╔══
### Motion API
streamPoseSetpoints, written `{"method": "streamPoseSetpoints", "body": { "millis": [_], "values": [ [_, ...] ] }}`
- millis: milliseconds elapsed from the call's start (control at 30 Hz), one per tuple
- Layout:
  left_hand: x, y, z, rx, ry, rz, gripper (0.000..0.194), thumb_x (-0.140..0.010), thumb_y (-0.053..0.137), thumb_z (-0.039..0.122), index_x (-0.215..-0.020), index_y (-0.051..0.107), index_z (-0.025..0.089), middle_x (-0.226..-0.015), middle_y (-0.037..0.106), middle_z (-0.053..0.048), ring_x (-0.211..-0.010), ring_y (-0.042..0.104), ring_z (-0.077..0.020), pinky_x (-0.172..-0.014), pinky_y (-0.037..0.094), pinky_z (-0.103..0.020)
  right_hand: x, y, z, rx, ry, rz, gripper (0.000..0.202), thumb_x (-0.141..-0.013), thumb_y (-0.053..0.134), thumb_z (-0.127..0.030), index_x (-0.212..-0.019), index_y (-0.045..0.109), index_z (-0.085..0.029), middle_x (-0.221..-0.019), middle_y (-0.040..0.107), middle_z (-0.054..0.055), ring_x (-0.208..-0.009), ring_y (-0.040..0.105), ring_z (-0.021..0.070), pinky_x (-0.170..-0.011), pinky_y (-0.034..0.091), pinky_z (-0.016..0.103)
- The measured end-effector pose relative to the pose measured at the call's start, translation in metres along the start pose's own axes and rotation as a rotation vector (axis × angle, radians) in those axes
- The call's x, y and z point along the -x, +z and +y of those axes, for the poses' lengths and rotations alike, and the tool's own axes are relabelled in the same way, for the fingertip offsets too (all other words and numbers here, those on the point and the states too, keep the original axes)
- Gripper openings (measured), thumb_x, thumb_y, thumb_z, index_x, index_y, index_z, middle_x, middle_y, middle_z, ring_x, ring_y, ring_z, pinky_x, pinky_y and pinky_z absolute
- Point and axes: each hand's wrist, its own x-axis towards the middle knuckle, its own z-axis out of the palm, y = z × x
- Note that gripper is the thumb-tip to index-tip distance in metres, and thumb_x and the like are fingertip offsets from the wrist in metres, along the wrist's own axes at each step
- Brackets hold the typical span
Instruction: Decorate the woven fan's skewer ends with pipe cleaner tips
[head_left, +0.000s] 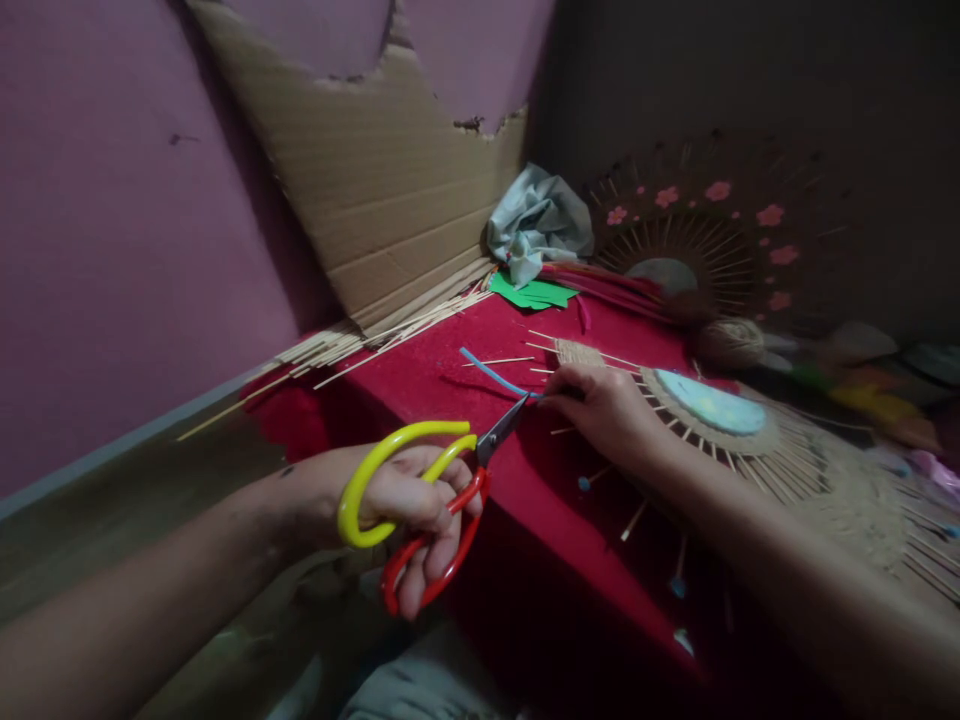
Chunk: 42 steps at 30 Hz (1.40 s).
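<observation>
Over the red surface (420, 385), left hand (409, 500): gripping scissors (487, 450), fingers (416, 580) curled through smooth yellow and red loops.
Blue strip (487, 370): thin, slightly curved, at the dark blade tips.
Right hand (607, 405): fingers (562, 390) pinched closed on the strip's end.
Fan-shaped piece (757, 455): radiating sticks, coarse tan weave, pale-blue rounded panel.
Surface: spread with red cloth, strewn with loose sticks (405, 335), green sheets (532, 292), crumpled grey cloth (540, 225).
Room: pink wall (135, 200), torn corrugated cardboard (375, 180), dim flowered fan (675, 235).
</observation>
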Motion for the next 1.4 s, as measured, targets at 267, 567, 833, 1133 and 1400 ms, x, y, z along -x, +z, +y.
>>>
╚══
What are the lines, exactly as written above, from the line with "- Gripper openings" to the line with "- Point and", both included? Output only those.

- Gripper openings (measured), thumb_x, thumb_y, thumb_z, index_x, index_y, index_z, middle_x, middle_y, middle_z, ring_x, ring_y, ring_z, pinky_x, pinky_y and pinky_z absolute
- Point and axes: each hand's wrist, its own x-axis towards the middle knuckle, its own z-axis out of the palm, y = z × x

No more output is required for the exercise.